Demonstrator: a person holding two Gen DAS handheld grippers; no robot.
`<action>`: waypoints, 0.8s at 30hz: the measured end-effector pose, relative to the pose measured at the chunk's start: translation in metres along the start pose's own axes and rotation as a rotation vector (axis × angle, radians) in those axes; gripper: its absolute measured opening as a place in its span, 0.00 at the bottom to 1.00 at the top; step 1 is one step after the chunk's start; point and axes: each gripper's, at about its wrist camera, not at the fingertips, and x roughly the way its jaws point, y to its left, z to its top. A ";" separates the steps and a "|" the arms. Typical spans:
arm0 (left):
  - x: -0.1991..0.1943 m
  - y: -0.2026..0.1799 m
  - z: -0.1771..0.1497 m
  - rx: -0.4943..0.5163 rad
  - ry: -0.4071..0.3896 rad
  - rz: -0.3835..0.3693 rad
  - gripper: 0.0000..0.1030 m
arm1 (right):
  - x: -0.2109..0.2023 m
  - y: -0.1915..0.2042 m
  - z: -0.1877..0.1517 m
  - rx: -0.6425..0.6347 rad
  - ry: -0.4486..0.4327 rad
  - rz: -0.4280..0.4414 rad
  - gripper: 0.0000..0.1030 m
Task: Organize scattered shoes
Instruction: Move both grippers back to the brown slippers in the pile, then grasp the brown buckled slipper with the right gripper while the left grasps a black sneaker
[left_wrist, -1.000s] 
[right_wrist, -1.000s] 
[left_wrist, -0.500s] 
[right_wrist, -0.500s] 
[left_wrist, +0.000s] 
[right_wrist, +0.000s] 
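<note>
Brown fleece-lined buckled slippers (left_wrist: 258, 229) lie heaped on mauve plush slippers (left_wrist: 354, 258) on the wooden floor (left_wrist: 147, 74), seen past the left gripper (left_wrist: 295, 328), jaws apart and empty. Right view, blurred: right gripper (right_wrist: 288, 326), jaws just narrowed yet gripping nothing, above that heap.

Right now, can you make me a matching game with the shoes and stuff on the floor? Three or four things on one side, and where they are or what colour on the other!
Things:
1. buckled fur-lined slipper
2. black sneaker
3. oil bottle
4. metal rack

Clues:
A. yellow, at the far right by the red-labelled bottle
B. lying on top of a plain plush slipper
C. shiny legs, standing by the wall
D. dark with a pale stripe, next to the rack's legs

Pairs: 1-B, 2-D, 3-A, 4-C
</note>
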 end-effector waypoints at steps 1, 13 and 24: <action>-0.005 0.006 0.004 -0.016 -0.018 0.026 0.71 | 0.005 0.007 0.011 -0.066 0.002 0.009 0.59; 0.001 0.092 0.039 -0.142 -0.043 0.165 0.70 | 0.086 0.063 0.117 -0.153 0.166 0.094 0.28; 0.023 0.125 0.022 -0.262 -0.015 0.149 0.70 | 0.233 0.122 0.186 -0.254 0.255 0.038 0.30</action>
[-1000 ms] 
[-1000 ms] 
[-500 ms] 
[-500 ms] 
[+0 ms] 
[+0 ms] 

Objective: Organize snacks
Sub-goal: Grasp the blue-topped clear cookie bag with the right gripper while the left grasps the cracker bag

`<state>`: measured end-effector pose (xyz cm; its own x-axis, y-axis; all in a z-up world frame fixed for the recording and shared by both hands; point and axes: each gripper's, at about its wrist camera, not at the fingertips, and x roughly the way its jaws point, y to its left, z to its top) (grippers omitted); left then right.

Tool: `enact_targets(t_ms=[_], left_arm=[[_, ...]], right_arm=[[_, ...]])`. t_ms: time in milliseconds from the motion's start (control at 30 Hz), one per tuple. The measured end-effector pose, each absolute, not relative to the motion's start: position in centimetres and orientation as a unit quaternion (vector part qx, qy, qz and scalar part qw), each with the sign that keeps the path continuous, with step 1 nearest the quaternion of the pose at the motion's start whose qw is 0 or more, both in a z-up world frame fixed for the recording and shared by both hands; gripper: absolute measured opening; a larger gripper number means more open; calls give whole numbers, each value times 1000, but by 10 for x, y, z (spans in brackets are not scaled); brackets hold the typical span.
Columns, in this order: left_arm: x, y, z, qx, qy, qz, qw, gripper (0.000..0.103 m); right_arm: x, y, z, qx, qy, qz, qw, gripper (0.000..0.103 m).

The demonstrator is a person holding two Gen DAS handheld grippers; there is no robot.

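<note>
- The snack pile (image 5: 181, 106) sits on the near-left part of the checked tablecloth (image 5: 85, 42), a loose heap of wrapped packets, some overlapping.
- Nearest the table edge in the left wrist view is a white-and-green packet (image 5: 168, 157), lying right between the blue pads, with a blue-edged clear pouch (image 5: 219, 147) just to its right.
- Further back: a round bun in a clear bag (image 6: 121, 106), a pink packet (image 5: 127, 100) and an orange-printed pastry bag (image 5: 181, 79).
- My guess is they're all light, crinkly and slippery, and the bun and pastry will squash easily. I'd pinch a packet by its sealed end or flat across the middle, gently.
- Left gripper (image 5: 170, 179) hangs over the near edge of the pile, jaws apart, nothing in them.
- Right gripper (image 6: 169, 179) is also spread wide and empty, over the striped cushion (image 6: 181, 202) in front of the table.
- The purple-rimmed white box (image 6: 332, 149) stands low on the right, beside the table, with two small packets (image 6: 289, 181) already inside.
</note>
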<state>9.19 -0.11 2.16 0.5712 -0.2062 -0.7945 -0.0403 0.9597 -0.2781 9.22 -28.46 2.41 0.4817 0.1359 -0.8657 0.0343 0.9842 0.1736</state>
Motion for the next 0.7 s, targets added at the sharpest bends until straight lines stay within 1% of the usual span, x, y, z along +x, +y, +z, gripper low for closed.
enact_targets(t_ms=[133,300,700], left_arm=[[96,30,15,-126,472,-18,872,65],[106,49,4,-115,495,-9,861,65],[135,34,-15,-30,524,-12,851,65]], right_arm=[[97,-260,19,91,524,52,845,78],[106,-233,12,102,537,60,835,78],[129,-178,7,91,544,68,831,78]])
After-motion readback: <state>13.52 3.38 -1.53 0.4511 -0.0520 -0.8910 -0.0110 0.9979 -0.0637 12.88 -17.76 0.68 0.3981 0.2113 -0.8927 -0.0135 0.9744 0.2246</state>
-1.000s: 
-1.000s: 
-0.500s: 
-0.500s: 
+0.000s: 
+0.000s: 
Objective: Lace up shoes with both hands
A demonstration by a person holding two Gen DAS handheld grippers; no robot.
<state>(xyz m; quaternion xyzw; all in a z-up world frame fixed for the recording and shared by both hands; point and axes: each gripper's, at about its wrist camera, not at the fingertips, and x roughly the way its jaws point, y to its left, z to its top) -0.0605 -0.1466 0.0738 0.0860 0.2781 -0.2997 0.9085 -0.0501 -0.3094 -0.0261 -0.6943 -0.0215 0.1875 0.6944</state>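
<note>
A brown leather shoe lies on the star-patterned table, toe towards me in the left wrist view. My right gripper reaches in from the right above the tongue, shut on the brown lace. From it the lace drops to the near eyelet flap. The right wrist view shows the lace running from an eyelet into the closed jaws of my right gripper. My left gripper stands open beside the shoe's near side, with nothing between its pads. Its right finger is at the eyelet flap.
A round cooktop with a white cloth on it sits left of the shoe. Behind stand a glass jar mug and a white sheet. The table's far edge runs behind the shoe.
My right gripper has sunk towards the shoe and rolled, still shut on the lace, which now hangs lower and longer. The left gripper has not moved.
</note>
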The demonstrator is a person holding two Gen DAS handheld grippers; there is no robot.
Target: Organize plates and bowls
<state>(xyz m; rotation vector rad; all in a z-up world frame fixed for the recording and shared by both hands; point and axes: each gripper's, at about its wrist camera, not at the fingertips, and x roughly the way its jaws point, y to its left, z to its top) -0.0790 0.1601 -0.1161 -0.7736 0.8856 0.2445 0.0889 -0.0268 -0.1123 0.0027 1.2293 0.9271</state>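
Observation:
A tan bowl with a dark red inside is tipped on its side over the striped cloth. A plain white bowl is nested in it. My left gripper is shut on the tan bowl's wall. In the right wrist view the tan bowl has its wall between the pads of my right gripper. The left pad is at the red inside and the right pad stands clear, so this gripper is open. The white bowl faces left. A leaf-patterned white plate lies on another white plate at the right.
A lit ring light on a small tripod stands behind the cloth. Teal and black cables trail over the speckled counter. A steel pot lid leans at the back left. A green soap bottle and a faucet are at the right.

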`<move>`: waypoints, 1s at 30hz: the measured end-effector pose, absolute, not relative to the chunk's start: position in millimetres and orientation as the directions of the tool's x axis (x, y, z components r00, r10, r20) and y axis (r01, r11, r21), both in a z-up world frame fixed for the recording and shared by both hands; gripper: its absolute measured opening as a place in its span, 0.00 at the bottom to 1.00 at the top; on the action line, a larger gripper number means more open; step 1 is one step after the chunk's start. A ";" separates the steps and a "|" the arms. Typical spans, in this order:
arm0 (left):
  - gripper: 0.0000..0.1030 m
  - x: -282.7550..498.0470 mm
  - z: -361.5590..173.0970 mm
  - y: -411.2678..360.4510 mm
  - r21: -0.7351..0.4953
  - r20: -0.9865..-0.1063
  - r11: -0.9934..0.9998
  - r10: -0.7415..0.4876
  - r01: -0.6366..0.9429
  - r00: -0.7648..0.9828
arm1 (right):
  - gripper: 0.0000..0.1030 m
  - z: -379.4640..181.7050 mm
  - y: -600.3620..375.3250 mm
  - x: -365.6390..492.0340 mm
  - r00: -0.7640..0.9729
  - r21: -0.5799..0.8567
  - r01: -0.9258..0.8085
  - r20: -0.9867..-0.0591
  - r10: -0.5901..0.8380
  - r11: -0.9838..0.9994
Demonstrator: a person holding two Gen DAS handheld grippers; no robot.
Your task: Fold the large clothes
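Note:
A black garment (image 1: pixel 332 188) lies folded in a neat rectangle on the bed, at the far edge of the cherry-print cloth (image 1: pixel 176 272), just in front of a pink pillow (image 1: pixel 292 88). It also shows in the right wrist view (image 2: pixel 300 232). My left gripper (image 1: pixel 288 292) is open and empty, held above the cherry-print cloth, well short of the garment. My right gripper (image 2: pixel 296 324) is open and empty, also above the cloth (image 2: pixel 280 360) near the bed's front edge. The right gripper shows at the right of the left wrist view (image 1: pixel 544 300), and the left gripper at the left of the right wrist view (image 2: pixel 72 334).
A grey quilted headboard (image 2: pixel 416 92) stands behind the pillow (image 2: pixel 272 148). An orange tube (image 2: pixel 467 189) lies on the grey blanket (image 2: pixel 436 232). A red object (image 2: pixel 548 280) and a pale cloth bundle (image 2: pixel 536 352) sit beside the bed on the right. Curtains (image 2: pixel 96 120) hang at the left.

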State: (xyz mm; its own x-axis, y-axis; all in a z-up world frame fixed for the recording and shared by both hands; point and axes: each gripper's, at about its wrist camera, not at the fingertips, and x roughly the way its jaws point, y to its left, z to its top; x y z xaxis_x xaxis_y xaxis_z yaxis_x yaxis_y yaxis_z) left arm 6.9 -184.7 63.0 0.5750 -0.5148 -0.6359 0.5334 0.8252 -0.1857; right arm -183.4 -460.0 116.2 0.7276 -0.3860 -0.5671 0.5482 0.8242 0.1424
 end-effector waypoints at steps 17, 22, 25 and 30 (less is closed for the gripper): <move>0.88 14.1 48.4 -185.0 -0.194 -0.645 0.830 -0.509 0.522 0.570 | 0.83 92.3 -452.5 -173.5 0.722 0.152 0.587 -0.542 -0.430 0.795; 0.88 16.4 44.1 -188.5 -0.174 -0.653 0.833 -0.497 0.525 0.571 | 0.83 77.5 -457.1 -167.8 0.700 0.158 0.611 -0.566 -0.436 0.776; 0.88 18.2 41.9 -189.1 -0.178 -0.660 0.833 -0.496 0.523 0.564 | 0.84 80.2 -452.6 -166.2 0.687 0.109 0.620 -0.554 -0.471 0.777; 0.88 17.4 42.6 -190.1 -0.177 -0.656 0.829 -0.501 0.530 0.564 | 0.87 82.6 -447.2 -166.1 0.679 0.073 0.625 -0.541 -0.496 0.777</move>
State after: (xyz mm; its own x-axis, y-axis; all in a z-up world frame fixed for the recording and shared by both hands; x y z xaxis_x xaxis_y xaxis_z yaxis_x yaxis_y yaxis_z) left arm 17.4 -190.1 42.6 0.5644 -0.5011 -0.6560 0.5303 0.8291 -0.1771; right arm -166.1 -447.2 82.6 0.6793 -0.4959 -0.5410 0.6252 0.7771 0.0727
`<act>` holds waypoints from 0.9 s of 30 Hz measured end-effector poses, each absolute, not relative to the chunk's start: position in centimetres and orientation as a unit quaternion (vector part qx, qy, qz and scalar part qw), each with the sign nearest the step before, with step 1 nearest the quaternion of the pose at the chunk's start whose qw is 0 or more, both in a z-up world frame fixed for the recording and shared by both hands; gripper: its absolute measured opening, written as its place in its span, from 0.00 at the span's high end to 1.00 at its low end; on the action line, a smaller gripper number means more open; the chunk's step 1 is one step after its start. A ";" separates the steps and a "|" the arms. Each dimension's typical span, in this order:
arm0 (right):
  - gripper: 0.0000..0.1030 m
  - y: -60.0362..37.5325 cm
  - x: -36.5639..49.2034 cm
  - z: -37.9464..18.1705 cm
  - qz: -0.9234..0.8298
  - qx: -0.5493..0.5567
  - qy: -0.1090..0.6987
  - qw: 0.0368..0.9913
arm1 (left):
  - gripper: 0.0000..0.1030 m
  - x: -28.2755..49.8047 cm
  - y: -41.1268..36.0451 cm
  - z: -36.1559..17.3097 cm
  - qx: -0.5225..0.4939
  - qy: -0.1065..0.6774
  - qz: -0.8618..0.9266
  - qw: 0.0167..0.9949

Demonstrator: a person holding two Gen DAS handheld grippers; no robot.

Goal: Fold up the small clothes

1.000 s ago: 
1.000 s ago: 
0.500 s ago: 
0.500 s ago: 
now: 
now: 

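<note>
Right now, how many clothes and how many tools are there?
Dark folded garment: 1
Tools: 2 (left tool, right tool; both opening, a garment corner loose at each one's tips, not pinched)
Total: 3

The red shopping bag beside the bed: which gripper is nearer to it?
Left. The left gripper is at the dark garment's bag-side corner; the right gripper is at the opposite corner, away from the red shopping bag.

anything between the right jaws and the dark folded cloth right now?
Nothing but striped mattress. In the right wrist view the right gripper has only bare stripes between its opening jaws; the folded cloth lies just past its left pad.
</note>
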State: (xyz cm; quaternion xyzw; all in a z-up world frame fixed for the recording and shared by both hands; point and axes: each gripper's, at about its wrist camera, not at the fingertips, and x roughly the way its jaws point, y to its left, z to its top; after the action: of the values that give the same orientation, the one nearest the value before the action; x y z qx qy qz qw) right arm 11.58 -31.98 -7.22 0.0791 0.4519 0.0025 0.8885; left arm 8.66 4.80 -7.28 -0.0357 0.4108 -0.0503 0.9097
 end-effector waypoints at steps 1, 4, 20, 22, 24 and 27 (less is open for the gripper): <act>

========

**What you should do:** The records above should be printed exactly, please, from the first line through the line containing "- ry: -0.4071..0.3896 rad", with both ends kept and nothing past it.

**Expected output:**
Demonstrator: a person holding two Gen DAS handheld grippers; no robot.
`<action>`: waypoints, 0.8s at 30hz: the measured end-effector pose, relative to the pose measured at the chunk's start: translation in metres along the start pose's own axes and rotation as a rotation vector (axis × angle, radians) in those axes; gripper: its absolute measured opening as a place in its span, 0.00 at the bottom to 1.00 at the top; step 1 is one step after the chunk's start; point and axes: each gripper's, at about its wrist camera, not at the fingertips, and x roughly the way its jaws point, y to its left, z to its top. A ";" separates the steps and a "|" the arms. Typical spans:
arm0 (left):
  - x: -0.1991..0.1943 m
  - y: -0.2026..0.1799 m
  - z: -0.1771..0.1497 m
  - rx: -0.4943..0.5163 rad
  - ry: -0.4071..0.3896 rad

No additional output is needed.